## Task goal
Each line of the listing below must be retyped exactly, with images left out.

*** Opening of Data section ***

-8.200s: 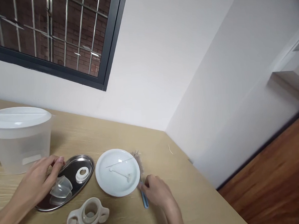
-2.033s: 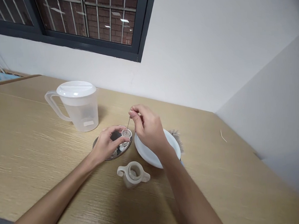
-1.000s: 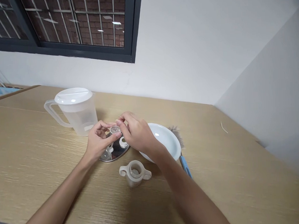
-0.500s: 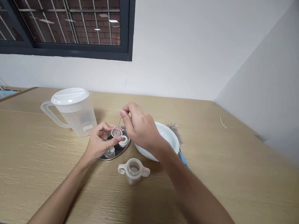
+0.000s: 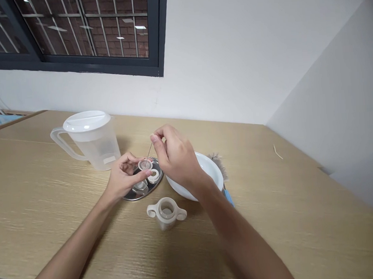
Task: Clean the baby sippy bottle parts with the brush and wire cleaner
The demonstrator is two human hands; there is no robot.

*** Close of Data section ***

## Solved exercise
-8.200s: 
-2.033s: 
-1.000s: 
-0.500s: 
+0.000s: 
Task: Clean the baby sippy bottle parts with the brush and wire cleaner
The demonstrator is two human hands; there is no robot.

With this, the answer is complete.